Whoops, meant Edna. But no cooking sherry or other spirits. If anything, I don't drink enough!

 

I can understand the history of men playing women's roles at a time where they essentially had to as no women were allowed to either act or attend (some time before the Equal Rights Amendment, I believe...). But I still don't get what I see as something different - the guys (usually at least about our age and not too pretty to start out with) who are broadway wannabees dressed up in frocks that even Dame Edna might find a bit tacky. And, typically (at least most of the ones I saw years ago in Pattaya....and ran from as fast as I could), the guys were substantially horizontally challenged.

 

I've only seen this phenomenon once here in Chiangmai. A few years back, a guy built a showplace/restaurant/bar called Ruby Monroes (which was also his stage name) on Nimmanhaemin. I went to dinner there one night with the bf and another Thai friend and the show/act was simply horrible (and the fact that there were only 4-5 other people in the whole place prevented us from tactfully and quickly escaping). The guy had spent a lot of money on the place and, once I experienced that train wreck, I predicted it wouldn't last 3 months. I guess I was being generous as it was closed in about 30 days.

 

Dame Edna and others mentioned were trying to be funny and largely succeeded. I have never perceived that the others I mention were trying to be funny (they weren't in any event!) and almost all of them (in spite of the frumpy frocks and makeup applied with a paint roller) looked almost frightening and could hardly carry a tune. What was left to admire or even tolerate remains beyond me.

Guest fountainhall
Posted

I see that the actor playing the grown-up Nicholas in the movie is Charlie Hunnam. Readers of this Board probably remember him better as the hugely cute Nathan from the original British series of "Queer as Folk". Jeez, can't believe that series aired all of 13 years ago!

 

I once had the pleasure of meeting Barry Humphries and his lovely wife, Lizzie. His manager, John Reid, asked me to meet him when he was in Hong Kong to discuss financing for a project. I called him at his Kowloon hotel and he asked if we could meet on the island as he would be shopping there.

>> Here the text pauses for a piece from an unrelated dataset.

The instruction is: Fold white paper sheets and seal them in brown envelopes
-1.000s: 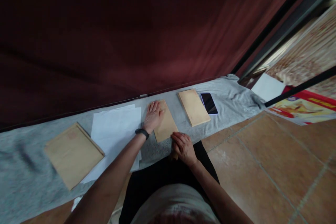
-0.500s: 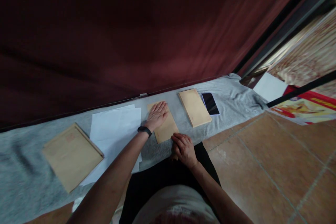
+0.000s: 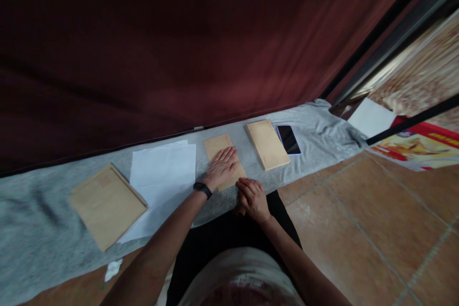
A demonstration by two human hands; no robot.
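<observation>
A small brown envelope (image 3: 217,146) lies on the grey cloth (image 3: 43,229) right in front of me. My left hand (image 3: 223,168), with a black band at the wrist, lies flat on its near half, fingers stretched out and together. My right hand (image 3: 253,197) rests at the envelope's near right corner with its fingers curled down onto the edge; what they pinch is hidden.
White sheets (image 3: 161,177) lie left of the envelope, a larger brown envelope (image 3: 107,205) further left. A stack of brown envelopes (image 3: 267,144) and a dark phone (image 3: 288,139) lie to the right. A dark red curtain (image 3: 179,43) hangs behind; tiled floor (image 3: 358,220) on the right.
My left hand has slid from the envelope's far end toward me, to its near half. My right hand stays at the near corner. The view has shifted slightly.
</observation>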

So we agreed to meet in the lobby of the Mandarin Oriental Hotel. He then said he’d tell me what he was wearing so that I would recognise him. I immediately pooh-pooed that, saying there would be no need as I would instantly know him.

 

So, ten minutes before the appointed time, I plonked myself down on a sofa in the lobby to await his arrival. After twenty minutes, he hadn’t arrived. Then I started thinking – hey, wait a minute! I know him as Dame Edna. I’ve never seen him without the frocks and wigs. How on earth will I recognise him? Have I already missed him?

 

I then started scrutinizing every male entering the lobby. I even went up to three to ask if they were Mr. Humphries! Nope. Ten more minutes and I was beginning to panic. Five minutes later, in he walked, apologising profusely – and I only recognised him by the number of shopping bags he was carrying!